As you can see, there is a lot going on; the four services we are running are:

Before we launch and configure our Docker Compose services, we should talk about why each one is needed, starting with cadvisor.

As you may have noticed from the URL, cadvisor is a project released by Google. The service section in the Docker Compose file looks like the following:

cadvisor:
image: google/cadvisor:latest
container_name: cadvisor
volumes:
- /:/rootfs:ro
- /var/run:/var/run:rw
- /sys:/sys:ro
- /var/lib/docker/:/var/lib/docker:ro
restart: unless-stopped
expose:
- 8080

As you can see, we are mounting the various parts of our host's filesystem to allow cadvisor access to our Docker installation in much the same way as we did in Chapter 8, Portainer. The reason for this is that in our case, we are going to be using cadvisor to collect stats on our containers. While it can be used as a standalone container-monitoring service, we do not want to publicly expose the cadvisor container; instead, we are just making it available to other containers within our Docker Compose stack.

While cadvisor is a self-contained web frontend to the docker container stat command, displaying graphs and allowing you to drill down from your Docker host into your containers from an easy-to-use interface, it doesn't keep more than 5 minutes' worth of metrics. As we are attempting to record metrics that can be available hours or even days later, having no more than 5 minutes of metrics means that we are going to have to use additional tools to record the metrics it processes.

cadvisor exposes the information we want to record about our containers as structured data at the following endpoint: http://cadvisor:8080/metrics/. We will look at why this is important in a moment.

The next service we are launching is node-exporter. Its service definition in the Docker Compose file looks like the following:

node-exporter:
container_name: node-exporter
image: prom/node-exporter
volumes:
- /proc:/host/proc:ro
- /sys:/host/sys:ro
- /:/rootfs:ro
command: '-collector.procfs=/host/proc -collector.sysfs=/host/sys -collector.filesystem.ignored-mount-points="^(/rootfs|/host|)/(sys|proc|dev|host|etc)($$|/)" collector.filesystem.ignored-fs-types="^(sys|proc|auto|cgroup|devpts|ns|au|fuse.lxc|mqueue)(fs|)$$"'
expose:
- 9100

Again, we are mounting various parts of the Docker host's filesystem but this time you will notice that we are not mounting /var/lib/docker/ as we are not using node-exporter to monitor our containers and we only need information about the CPU, RAM and Disk utilization of our host machine. The command also dynamically configures node-exporter as the process starts rather than us having to bake or mount our configuration file into the container itself.

Again, we are only exposing the node-exporter port to our Docker Compose services; this is because like cadvisor, it is acting as nothing more than an endpoint, which is http://node-exporter:9100/metrics/, to expose the stats from our Docker host.
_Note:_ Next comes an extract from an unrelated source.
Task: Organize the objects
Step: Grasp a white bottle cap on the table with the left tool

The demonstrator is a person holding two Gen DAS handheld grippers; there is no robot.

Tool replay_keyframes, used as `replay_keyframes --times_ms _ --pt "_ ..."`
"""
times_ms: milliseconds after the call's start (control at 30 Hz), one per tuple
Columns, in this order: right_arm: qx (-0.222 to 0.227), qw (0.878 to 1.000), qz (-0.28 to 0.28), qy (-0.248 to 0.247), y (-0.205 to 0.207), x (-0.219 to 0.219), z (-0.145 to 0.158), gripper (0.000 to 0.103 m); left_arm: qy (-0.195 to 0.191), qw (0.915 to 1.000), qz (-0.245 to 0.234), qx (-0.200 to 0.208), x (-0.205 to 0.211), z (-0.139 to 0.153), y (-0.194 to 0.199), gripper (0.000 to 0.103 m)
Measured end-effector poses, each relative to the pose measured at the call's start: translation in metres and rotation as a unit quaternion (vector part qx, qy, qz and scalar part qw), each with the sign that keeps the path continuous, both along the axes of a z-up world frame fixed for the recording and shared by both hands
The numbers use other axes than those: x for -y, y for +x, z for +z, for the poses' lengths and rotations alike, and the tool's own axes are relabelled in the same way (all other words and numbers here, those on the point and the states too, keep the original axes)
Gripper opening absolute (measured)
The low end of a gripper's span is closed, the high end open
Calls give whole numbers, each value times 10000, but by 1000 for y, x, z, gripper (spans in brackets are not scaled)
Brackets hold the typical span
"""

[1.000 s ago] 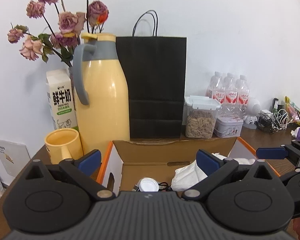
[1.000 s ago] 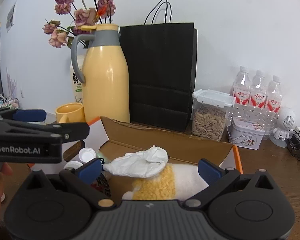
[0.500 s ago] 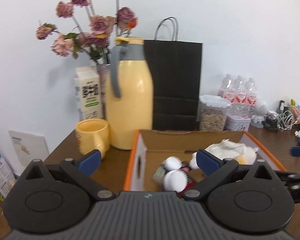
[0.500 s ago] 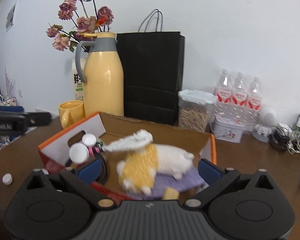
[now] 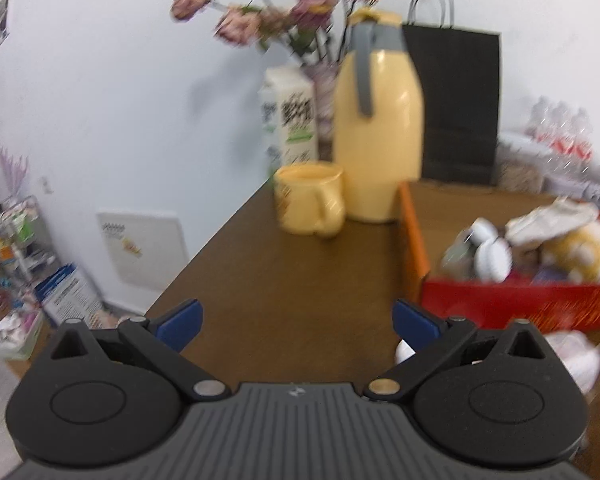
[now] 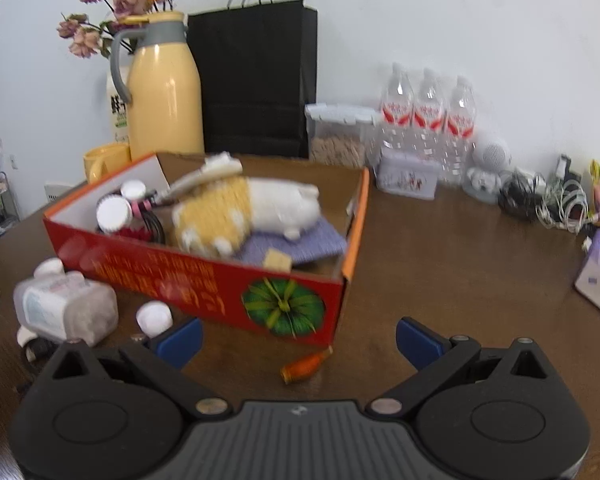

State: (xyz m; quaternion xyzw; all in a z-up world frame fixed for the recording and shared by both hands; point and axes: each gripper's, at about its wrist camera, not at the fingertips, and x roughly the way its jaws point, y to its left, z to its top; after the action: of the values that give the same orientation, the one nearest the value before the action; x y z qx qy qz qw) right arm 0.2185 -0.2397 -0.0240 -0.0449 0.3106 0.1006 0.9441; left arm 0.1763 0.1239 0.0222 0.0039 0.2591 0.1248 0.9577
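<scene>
On the table stand three water bottles [image 6: 427, 120], one yellow thermos [image 6: 165, 92], one yellow mug [image 5: 310, 204] and one black paper bag [image 6: 256, 76]. One red cardboard box [image 6: 220, 284] holds a single plush toy [image 6: 244, 210] and two white-capped bottles [image 6: 116, 210]. In front of it lie one plastic jar [image 6: 66, 308] on its side, two loose white caps [image 6: 154, 318] and one small orange bottle [image 6: 306, 366].

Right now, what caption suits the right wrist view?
Open right tool hovers before a red box holding a plush toy.

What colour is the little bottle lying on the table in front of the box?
Orange, the small bottle; clearest in the right wrist view.
</scene>
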Motion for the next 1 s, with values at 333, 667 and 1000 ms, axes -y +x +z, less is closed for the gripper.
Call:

Both the cadvisor and node-exporter endpoints are being scraped automatically by our next service, prometheus. This is where most of the heavy lifting happens: Prometheus is a monitoring tool written and open sourced by SoundCloud (https://soundcloud.com/).

prometheus:
image: prom/prometheus
container_name: prometheus
volumes:
- ./prometheus.yml:/etc/prometheus/prometheus.yml
- prometheus_data:/prometheus
restart: unless-stopped
expose:
- 9090
depends_on:
- cadvisor
- node-exporter

As you can see from the preceding service definition, we are mounting a configuration file and also have a volume called prometheus_data. The configuration file contains information about the sources we want to scrape, as you can see from the following configuration:

global:
scrape_interval: 15s
evaluation_interval: 15s
external_labels:
monitor: 'monitoring'

rule_files:

scrape_configs:

- job_name: 'prometheus'
static_configs:
- targets: ['localhost:9090']

- job_name: 'cadvisor'
static_configs:
- targets: ['cadvisor:8080']

- job_name: 'node-exporter'
static_configs:
- targets: ['node-exporter:9100']

We are instructing Prometheus to scrape data from our endpoints every 15 seconds. The endpoints are defined in the scrape_configs section, and as you can see, we have cadvisor and node-exporter in there as well as Prometheus itself defined. The reason we are creating and mounting the prometheus_data volume is that prometheus is going to be storing all of our metrics, so we need to keep it safe.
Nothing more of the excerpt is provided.